Exercise details:
In the listing below, repeat exactly every line from the first through the line containing "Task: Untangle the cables", with nothing else.

Entries provided:
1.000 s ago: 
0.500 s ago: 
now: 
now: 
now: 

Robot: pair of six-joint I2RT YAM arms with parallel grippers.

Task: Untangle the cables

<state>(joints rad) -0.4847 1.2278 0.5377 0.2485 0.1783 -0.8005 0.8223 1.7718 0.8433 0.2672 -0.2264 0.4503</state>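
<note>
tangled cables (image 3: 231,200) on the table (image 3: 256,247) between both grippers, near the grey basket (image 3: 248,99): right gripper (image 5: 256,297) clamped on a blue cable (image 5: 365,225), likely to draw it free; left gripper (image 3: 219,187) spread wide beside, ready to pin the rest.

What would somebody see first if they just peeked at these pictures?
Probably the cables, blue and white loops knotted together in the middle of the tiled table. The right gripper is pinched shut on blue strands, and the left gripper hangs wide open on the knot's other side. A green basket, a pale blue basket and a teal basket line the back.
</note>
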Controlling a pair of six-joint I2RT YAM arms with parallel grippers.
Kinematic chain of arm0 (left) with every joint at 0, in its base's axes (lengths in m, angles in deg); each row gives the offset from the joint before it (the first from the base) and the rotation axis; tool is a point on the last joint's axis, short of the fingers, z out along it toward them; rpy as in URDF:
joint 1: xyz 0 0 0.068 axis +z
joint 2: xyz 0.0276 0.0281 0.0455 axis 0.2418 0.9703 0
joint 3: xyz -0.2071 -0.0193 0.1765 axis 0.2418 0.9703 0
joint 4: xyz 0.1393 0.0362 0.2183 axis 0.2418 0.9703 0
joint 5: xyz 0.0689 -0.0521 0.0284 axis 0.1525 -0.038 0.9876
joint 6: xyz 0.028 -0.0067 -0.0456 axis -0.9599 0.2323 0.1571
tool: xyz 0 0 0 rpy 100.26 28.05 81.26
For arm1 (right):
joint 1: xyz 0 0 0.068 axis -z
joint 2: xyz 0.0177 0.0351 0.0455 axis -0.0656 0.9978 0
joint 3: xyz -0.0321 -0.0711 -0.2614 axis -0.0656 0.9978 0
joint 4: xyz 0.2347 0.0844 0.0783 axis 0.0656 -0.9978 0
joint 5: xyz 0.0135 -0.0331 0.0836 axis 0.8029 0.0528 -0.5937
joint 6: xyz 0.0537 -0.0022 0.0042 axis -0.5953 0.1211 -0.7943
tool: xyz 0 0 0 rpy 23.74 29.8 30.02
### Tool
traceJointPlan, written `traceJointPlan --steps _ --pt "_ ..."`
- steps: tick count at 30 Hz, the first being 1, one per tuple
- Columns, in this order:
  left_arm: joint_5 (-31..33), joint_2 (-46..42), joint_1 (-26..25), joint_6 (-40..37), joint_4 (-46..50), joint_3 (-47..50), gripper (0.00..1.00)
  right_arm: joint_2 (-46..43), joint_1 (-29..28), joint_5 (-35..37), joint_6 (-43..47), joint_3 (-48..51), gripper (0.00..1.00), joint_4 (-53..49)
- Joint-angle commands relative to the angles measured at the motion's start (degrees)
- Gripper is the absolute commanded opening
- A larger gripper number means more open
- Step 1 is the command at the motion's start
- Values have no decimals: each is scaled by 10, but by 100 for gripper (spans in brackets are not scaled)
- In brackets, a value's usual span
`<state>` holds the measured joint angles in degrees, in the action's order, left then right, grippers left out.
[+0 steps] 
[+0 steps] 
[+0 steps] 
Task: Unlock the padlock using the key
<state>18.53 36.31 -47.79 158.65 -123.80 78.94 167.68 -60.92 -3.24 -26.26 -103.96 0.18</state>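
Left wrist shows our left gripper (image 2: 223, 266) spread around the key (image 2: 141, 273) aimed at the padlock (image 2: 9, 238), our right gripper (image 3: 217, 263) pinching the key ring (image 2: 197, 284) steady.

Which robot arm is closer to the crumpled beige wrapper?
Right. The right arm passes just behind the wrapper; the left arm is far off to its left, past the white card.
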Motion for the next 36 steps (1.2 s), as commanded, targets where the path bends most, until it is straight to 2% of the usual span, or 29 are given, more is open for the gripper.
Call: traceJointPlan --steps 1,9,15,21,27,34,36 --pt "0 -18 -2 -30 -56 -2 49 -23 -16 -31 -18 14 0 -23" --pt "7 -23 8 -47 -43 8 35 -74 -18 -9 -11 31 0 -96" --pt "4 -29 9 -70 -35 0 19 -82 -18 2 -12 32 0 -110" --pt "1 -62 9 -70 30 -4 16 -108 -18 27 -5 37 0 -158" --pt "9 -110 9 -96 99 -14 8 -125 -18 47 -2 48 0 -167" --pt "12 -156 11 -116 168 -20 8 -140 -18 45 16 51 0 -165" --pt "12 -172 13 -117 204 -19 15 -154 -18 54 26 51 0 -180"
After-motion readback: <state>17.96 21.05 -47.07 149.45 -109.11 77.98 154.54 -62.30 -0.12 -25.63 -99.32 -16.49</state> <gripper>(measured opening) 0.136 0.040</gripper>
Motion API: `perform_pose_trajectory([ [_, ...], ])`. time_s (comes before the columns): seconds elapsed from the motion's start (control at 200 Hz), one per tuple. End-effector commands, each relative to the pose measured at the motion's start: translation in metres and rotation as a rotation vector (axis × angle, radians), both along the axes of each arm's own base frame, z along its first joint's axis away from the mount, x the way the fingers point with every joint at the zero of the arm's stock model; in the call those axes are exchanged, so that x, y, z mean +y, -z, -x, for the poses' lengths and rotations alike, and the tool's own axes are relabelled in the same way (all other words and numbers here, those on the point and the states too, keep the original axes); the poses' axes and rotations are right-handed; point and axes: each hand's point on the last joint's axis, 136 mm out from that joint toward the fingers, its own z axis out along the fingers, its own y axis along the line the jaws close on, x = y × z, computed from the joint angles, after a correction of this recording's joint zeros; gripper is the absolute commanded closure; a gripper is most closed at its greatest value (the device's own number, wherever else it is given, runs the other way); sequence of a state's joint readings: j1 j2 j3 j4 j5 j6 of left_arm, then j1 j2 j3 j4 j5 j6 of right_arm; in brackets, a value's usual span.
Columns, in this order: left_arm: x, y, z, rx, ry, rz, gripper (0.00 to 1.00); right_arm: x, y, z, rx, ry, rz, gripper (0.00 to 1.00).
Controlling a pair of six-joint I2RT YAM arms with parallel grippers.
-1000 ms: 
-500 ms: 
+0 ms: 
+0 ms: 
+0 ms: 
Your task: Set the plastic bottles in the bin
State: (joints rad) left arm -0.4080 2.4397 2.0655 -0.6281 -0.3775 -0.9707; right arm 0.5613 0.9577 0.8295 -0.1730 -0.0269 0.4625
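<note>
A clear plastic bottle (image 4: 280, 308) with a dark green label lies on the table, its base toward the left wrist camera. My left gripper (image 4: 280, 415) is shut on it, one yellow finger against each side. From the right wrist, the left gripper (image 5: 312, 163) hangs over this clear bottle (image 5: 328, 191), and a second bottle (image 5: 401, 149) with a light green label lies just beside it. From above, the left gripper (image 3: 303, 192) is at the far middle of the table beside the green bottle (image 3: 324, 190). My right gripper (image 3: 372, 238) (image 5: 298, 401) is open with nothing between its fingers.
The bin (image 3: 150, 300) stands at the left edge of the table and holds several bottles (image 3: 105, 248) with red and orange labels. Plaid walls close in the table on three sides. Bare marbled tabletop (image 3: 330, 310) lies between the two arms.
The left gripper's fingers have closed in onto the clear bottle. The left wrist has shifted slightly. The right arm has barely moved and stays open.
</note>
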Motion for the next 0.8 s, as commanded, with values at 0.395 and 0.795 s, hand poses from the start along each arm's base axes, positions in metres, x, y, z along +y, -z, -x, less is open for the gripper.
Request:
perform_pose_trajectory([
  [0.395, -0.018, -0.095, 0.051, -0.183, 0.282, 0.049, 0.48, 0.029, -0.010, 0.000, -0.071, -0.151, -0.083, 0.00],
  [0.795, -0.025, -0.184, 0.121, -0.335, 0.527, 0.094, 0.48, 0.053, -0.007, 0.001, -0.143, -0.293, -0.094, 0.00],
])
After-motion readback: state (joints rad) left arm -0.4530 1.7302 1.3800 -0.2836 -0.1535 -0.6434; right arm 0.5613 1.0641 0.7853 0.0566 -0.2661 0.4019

Task solution:
1.000 s ago: 
0.500 s ago: 
now: 
now: 
now: 

Robot: pair of six-joint I2RT YAM arms with parallel grippers.

Task: Untangle the cables

The exercise contains no remaining tasks.